**The task:**
Repeat the entire listing exactly.

____ Source material

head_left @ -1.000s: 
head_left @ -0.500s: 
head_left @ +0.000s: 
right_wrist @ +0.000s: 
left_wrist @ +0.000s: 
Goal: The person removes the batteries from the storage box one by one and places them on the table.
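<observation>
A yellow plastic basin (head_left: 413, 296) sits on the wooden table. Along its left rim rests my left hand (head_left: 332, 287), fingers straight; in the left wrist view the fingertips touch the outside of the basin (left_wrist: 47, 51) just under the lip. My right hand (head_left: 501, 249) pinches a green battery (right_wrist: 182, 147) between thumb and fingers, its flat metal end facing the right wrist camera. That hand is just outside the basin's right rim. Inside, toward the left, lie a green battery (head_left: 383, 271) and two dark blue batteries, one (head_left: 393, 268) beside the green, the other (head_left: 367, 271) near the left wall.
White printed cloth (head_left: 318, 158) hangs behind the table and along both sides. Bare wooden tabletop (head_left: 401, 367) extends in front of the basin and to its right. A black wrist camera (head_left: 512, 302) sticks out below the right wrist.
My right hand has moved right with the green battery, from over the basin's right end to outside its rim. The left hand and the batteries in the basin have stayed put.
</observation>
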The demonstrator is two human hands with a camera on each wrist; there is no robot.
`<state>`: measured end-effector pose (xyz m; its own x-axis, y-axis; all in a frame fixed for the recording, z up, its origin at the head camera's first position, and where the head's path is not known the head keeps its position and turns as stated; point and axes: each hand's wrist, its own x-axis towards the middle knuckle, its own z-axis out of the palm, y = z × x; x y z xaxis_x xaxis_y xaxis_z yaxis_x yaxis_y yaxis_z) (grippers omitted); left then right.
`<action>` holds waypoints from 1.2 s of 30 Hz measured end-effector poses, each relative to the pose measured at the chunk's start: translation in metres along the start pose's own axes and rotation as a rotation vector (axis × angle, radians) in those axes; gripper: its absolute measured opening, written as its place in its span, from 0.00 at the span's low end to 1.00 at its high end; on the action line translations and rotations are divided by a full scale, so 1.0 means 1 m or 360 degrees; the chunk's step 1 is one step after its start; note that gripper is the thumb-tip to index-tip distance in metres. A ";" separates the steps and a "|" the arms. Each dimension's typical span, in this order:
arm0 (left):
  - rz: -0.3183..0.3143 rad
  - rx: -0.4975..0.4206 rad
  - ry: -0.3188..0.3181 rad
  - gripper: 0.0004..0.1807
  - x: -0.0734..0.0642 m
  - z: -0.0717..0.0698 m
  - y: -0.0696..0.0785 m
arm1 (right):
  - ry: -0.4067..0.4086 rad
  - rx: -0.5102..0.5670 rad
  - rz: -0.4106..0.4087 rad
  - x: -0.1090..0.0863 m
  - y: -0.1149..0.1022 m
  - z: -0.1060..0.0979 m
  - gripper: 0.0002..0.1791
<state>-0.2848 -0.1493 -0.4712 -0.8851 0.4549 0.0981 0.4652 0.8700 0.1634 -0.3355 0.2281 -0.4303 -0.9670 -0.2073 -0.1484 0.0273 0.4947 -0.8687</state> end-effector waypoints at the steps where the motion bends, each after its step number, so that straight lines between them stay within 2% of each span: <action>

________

**Task response:**
head_left @ -1.000s: 
head_left @ -0.500s: 
head_left @ +0.000s: 
right_wrist @ +0.000s: 
left_wrist @ +0.000s: 
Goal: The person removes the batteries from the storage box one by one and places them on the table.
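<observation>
A yellow plastic basin (head_left: 413, 296) sits on the wooden table. Along its left rim rests my left hand (head_left: 332, 287), fingers straight; in the left wrist view the fingertips touch the outside of the basin (left_wrist: 47, 51) just under the lip. My right hand (head_left: 501, 249) pinches a green battery (right_wrist: 182, 147) between thumb and fingers, its flat metal end facing the right wrist camera. That hand is just outside the basin's right rim. Inside, toward the left, lie a green battery (head_left: 383, 271) and two dark blue batteries, one (head_left: 393, 268) beside the green, the other (head_left: 367, 271) near the left wall.
White printed cloth (head_left: 318, 158) hangs behind the table and along both sides. Bare wooden tabletop (head_left: 401, 367) extends in front of the basin and to its right. A black wrist camera (head_left: 512, 302) sticks out below the right wrist.
My right hand has moved right with the green battery, from over the basin's right end to outside its rim. The left hand and the batteries in the basin have stayed put.
</observation>
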The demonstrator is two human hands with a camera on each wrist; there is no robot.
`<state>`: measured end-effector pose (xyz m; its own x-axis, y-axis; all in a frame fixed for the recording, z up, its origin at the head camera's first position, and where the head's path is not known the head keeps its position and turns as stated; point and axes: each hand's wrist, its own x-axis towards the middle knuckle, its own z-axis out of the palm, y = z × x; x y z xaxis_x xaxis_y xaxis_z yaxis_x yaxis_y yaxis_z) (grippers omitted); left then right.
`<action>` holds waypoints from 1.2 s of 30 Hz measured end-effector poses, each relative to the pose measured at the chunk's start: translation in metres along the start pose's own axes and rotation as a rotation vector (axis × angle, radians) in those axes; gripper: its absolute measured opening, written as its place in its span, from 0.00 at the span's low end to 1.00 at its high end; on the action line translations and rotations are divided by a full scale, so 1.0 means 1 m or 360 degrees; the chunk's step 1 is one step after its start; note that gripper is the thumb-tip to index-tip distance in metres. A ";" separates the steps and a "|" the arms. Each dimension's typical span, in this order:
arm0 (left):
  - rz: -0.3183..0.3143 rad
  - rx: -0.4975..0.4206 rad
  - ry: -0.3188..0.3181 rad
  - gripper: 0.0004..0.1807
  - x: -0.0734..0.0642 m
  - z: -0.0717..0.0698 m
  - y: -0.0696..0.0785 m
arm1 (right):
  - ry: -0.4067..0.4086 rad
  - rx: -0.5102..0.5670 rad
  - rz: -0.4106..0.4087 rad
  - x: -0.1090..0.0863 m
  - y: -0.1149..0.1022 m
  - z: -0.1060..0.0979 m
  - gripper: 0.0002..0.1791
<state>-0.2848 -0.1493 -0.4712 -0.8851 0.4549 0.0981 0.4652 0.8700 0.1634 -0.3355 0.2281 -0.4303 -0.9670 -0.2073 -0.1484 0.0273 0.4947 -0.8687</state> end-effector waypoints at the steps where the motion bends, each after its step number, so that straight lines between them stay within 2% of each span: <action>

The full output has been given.